Intervention de Paul Giacobbi

Séance en hémicycle du 23 avril 2013 à 15h00
Déclaration du gouvernement en application de l'article 50-1 de la constitution sur le programme de stabilité de la france pour 2013-2017 débat et vote sur cette déclaration — Explications de vote

Photo issue du site de l'Assemblée nationale ou de WikipediaPaul Giacobbi :

Je le dis avec beaucoup de tristesse : voilà un débat qui n'est pas celui que l'on pouvait attendre.

Je siège ici depuis des années et je connais les qualités économiques, financières, budgétaires de nombre de ceux qui se sont exprimés. Je ne les ai pas reconnus ce soir : la passion des mots, la polémique remplaçaient le raisonnement économique et quelque chose qui, malgré tout, devrait tous nous rassembler.
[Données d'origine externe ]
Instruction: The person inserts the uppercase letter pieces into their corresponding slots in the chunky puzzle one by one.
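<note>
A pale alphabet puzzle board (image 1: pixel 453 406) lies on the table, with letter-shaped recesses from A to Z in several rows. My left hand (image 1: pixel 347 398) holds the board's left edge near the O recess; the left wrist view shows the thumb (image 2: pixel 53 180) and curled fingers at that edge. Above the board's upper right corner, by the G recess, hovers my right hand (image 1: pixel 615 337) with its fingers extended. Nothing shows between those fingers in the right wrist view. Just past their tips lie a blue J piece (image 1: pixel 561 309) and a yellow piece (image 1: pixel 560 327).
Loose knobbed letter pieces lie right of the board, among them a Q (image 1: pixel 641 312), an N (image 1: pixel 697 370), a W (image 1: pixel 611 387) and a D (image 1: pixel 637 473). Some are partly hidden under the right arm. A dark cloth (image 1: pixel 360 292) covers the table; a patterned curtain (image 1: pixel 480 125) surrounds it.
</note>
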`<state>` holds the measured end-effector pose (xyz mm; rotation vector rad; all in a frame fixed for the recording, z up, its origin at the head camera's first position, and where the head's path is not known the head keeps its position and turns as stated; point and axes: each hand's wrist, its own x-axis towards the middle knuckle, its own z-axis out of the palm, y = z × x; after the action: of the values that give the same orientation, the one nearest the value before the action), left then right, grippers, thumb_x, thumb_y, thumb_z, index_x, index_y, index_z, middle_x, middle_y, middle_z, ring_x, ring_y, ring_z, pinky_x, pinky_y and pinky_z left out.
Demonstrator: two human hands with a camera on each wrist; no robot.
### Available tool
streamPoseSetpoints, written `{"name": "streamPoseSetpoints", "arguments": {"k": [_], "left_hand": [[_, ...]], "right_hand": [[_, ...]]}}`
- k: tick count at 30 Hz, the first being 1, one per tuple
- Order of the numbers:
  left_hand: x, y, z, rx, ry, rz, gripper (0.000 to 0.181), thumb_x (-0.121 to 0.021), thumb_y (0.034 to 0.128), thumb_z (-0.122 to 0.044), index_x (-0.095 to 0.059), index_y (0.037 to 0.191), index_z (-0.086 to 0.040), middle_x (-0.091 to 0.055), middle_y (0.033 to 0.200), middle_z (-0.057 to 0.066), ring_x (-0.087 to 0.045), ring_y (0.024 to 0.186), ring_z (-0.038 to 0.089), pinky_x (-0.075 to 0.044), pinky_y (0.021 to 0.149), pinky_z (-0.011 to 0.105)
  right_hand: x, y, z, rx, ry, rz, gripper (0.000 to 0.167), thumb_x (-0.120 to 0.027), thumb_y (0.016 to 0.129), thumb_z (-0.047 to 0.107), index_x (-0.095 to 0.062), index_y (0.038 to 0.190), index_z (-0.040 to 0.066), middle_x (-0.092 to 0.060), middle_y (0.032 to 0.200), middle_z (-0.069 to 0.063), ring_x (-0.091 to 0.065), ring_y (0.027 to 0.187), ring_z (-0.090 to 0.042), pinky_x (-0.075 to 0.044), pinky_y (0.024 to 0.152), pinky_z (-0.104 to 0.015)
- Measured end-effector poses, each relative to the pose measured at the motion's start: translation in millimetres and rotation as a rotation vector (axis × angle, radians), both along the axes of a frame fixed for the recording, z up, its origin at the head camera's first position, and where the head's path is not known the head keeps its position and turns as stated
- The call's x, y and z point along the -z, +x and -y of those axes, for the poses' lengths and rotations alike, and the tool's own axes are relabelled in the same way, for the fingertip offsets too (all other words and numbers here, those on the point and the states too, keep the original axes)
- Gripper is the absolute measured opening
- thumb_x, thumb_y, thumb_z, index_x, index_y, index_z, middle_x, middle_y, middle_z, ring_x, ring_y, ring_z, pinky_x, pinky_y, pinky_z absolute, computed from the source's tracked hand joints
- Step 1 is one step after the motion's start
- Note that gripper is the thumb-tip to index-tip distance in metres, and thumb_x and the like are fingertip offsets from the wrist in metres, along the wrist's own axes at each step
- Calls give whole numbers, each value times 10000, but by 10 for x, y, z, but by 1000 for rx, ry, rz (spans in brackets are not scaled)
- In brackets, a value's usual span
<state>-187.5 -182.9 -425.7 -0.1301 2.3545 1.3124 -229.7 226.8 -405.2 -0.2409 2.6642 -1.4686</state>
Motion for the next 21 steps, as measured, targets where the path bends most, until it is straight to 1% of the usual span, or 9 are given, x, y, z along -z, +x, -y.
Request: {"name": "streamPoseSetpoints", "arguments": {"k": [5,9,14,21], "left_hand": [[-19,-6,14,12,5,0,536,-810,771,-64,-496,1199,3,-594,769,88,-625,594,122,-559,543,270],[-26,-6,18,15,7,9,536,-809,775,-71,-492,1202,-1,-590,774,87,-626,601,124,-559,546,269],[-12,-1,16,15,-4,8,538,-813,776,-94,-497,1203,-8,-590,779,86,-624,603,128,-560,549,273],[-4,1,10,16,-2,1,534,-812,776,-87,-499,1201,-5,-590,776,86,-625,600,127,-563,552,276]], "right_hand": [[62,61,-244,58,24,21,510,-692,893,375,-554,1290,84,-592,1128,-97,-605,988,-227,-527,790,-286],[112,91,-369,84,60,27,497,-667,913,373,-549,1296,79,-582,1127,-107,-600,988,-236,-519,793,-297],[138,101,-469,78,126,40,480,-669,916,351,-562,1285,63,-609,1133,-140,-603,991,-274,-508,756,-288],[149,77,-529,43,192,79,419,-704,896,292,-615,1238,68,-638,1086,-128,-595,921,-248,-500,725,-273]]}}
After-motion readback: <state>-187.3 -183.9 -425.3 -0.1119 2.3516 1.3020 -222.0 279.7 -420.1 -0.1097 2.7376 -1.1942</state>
Monsieur le ministre, j'ai évoqué la théorie économique. Malheureusement, elle a des applications redoutables. Si elle ne tue pas, elle fait beaucoup de mal. Pendant vingt ans, nous avons subi M. Greenspan et son âme damnée, M. Bernanke. Le bernankisme, c'est cette théorie selon laquelle il suffisait d'augmenter la masse monétaire et de baisser les taux d'intérêt pour que les questions soient réglées. C'est cette croyance, cette idée que la manipulation d'un paramètre permettait de faire aller les choses encore mieux qui est à l'origine de la crise et de la folie financière qui en a résulté. Certes, on est sorti de la crise de la bulle Internet de 2002, mais pour entrer dans une bulle encore plus grande. Et aujourd'hui, après 2007 et cinq ans d'augmentation des bulles d'une manière ou d'une autre, il y a tout de même de quoi s'inquiéter. Je vous ai montré tout à l'heure que, à l'évidence, le système bancaire revenait sur les chemins dont il avait été détourné par la crise.

Je remarque au passage que la moitié de la communauté économique dans le monde trouve la rigueur budgétaire totalement inepte, tandis que l'autre moitié, y compris les professeurs Rogoff et Reinhart, s'appuient sur des calculs absurdes, faux, et sur une idée qui confond la corrélation et la causalité, autrement dit une faute élémentaire.

Quant à l'expérimentation, bien évidemment, on l'observe. Mais la Grèce, l'Italie et l'Espagne, les pays touchés par la rigueur vont-ils mieux pour autant ? À l'évidence non. On a l'impression que le tissu s'effondre. On ne voit rien qui pourrait les sortir de la crise, hormis cette compétitivité nouvelle à laquelle j'ai fait allusion. Et à quel prix !

Par ailleurs, et vous avez raison, monsieur le ministre, il est évident qu'à long terme il est toujours mieux d'avoir une économie et des finances publiques saines que malsaines. Mais, comme le disait Keynes, ce grand économiste, à long terme nous serons tous morts, et à court terme c'est probablement catastrophique.

Cela dit, le Gouvernement n'a pas le choix : il fait très courageusement ce à quoi il ne croit qu'à moitié. Il le fait avec plus de rigueur et d'efficacité que ne l'ont fait ses prédécesseurs. M. Mariton à l'instant reprochait au ministre de se cramponner au déficit structurel. Mais j'en ai entendu parler à de multiples reprises par M. Woerth, un homme que par ailleurs je respecte et pour qui j'ai de l'amitié.

Voilà la situation d'aujourd'hui. Le Gouvernement essaie de desserrer l'étau européen. Pour le faire, il se doit d'être relativement exemplaire, ce qui n'est pas facile compte tenu de la complexité de la situation actuelle. Ce débat aurait dû nous rassembler en ce qui concerne un certain cadrage budgétaire. Les uns ne peuvent tout de même pas jeter la pierre aux autres, après ce qui s'est passé pendant un certain nombre d'années. Entendre ceux qui siègent à droite dans l'hémicycle parler des dérapages budgétaires me paraît tout de même exagéré alors que ceux qui siègent à gauche essaient de rattraper les choses…

En tout cas, notre groupe, dans sa très grande majorité, soutiendra le Gouvernement. (Applaudissements sur les bancs du groupe RRDP.)